Sur son réseau Truth Social, le président américain a précisé que sa réunion avec le secrétaire général de l’OTAN, Mark Rutte, avait été « très productive » et avait permis de définir un cadre pour l’Arctique et le Groenland. « Sur la base de cette entente, je n’imposerai pas les droits de douane qui devaient entrer en vigueur le 1er février », a-t-il indiqué, sans donner davantage de détails sur le contenu du futur accord.
Mark Rutte, interrogé par l’AFP, a confirmé que des discussions supplémentaires seraient nécessaires, notamment sur le projet américain de bouclier anti-missiles « Golden Dome ». Le vice-président JD Vance, l’émissaire spécial Steve Witkoff et le secrétaire d’État Marco Rubio seront également impliqués dans ces négociations.
Rappelons qu’au début du mois, Trump avait menacé le Danemark, la Norvège, la Suède, la France, l’Allemagne, le Royaume-Uni, les Pays-Bas et la Finlande de droits de douane de 10 % à partir du 1er février, pouvant atteindre 25 % en juin, tant qu’un accord sur la vente « complète et intégrale » du Groenland n’était pas conclu.
Lors de son discours à Davos, le président américain a tenu à clarifier qu’il n’envisageait pas de recourir à la force pour obtenir le territoire, démentant ainsi les spéculations suscitées par ses précédentes déclarations.

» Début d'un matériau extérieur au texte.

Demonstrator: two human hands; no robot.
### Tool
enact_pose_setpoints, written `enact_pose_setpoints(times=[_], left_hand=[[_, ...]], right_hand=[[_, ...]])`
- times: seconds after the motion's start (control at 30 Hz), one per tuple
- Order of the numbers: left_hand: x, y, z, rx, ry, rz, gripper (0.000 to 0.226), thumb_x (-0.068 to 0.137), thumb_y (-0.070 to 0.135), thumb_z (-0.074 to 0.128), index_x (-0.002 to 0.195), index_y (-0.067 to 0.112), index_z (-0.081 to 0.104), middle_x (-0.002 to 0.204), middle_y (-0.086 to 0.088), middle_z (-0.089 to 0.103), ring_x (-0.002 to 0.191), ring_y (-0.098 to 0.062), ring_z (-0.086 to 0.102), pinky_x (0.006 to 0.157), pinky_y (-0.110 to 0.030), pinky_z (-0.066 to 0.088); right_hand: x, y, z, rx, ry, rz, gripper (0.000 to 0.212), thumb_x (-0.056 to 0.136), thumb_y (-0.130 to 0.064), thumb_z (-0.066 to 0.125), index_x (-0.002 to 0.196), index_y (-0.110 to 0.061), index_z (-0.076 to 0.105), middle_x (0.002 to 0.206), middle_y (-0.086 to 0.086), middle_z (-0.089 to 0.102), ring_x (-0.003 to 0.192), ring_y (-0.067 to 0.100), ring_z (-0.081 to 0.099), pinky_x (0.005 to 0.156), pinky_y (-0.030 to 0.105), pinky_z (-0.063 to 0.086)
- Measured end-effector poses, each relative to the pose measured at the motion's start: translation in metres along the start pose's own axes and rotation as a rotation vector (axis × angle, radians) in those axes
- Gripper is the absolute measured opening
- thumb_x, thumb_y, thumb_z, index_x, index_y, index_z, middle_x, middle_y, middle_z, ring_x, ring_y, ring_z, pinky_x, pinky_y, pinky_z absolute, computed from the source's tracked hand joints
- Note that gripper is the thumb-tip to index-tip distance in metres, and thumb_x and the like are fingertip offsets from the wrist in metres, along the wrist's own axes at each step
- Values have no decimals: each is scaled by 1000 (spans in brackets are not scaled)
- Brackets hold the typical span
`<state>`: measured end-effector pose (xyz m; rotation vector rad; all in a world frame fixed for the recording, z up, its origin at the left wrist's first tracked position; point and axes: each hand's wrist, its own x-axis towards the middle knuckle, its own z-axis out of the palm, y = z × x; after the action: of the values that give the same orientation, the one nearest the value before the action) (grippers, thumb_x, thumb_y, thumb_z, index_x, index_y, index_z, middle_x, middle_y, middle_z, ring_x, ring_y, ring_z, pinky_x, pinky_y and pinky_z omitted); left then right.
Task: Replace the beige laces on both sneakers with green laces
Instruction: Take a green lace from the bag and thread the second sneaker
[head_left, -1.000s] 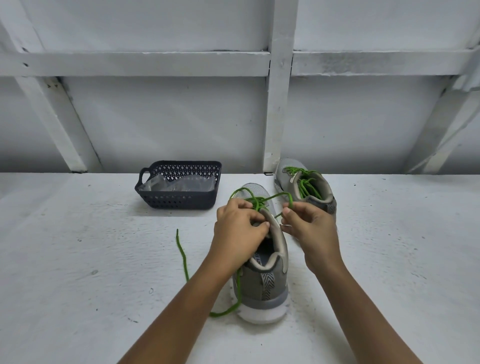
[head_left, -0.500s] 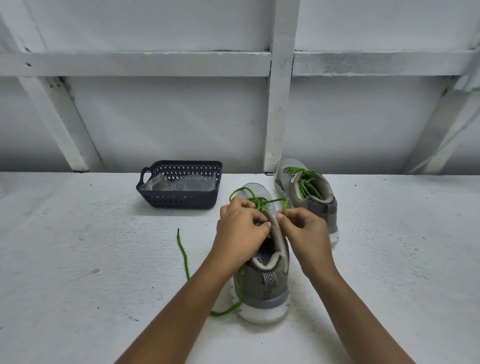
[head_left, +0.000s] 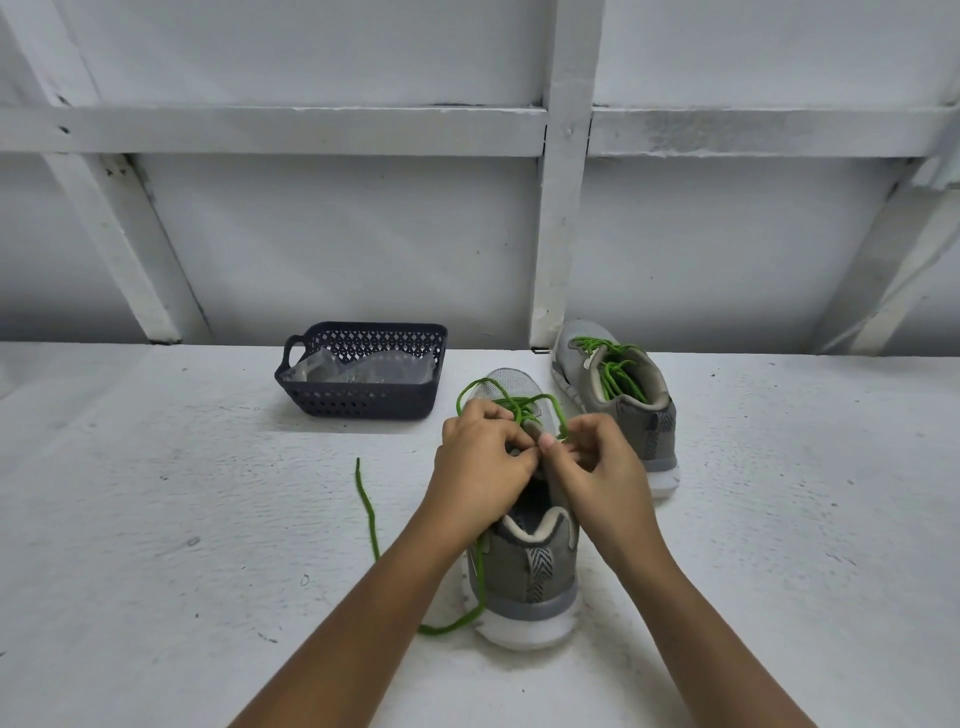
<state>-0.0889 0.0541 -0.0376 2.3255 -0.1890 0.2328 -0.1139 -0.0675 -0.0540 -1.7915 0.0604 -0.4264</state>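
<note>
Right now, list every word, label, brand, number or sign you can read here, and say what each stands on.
None can be read.
Near grey mesh sneaker: only a chevron-striped heel tab, no letters.
Far grey mesh sneaker: no visible marking.
Dark perforated plastic basket and the clear plastic bags in it: no print visible.
The left hand and right hand cover most of the near sneaker's tongue.

We see grey sneakers with white soles, green laces, a dark lattice basket, and a white counter.
</note>
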Motion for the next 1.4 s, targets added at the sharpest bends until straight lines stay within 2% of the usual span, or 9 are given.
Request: enact_pose_setpoints(times=[0.13, 0.33, 0.53, 0.67, 0.83, 1.07, 1.17, 1.33, 1.4], left_hand=[[1, -1, 0, -6, -6, 3, 14, 84, 30, 66, 89, 20, 74, 106, 13, 38, 119, -16, 36, 90, -19, 27], [2, -2, -2, -34, -40, 0, 12, 85, 28, 67, 88, 20, 74, 106, 14, 39, 118, -16, 36, 91, -20, 27], [1, -1, -1, 8, -49, -3, 13, 86, 29, 65, 91, 22, 74, 113, 12, 42, 117, -16, 34, 96, -26, 32], [0, -1, -1, 11, -37, -6, 15, 85, 31, 65, 95, 24, 73, 116, 11, 43, 118, -16, 34, 96, -26, 30], [0, 1, -1, 26, -50, -9, 15, 85, 31, 65, 95, 22, 72, 114, 10, 42, 119, -18, 35, 98, -29, 32], [0, 2, -2, 54, -52, 5, 15, 85, 27, 64, 94, 19, 72, 119, 4, 47, 119, -21, 35, 102, -35, 34], [0, 3, -6, 42, -53, 64, 10, 85, 23, 63, 86, 19, 72, 116, 7, 48, 118, -19, 36, 101, -33, 33], [-5, -2, -27, -120, 45, 127, 21, 86, 12, 64, 71, 24, 57, 108, 13, 52, 112, -11, 47, 92, -16, 33], [-5, -5, -40, -484, 76, 39, 24, 91, 5, 56, 72, 19, 54, 104, 9, 63, 107, -12, 59, 91, -14, 42]], right_hand=[[-3, -1, 2, 31, 33, -18, 9, 84, -20, 69, 84, -15, 62, 76, -7, 65, 64, -7, 57, 58, 4, 41], [-2, -2, -1, 38, 33, -28, 16, 87, -19, 66, 72, -24, 63, 68, -11, 66, 63, -9, 59, 56, 4, 40], [8, -1, -8, 51, -64, 67, 14, 89, -16, 63, 76, -20, 66, 70, -6, 66, 60, -5, 57, 59, 13, 45], [11, 0, -6, 18, -39, 94, 17, 91, -17, 60, 74, -16, 63, 64, -7, 60, 55, -5, 53, 55, 13, 40], [12, -1, -6, 57, -51, 112, 16, 90, -13, 60, 75, -12, 65, 67, -1, 63, 64, 8, 55, 65, 27, 46], [5, -1, -6, 61, -97, 36, 10, 88, -19, 64, 79, -17, 67, 69, -6, 67, 65, 0, 59, 62, 14, 46], [5, -1, -4, 62, -143, 71, 4, 85, -22, 68, 87, -20, 65, 77, 4, 63, 73, 10, 58, 68, 19, 49], [9, 3, -3, 211, -127, 202, 17, 83, -15, 71, 96, -5, 66, 83, 11, 60, 78, 14, 56, 73, 24, 48], [10, 5, -3, 245, -124, 238, 19, 82, -15, 71, 96, -3, 66, 87, 14, 62, 80, 16, 57, 77, 27, 49]])
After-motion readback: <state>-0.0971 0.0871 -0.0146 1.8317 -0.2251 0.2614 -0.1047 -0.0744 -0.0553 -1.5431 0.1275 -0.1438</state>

Il a également évoqué la réaction des marchés financiers, accusant, de manière confuse, l’Islande de la chute de Wall Street, alors qu’il faisait référence au Groenland.
Outre le Groenland, Donald Trump n’a pas hésité à critiquer plusieurs dirigeants occidentaux, allant du Danemark au Canada, et à ironiser sur Emmanuel Macron, qu’il a qualifié de « dur à cuire » lors de ses interventions à Davos.
Cet épisode souligne une nouvelle fois l’influence du président américain sur les relations internationales et la sensibilité de sa diplomatie aux réactions des marchés financiers et de ses alliés.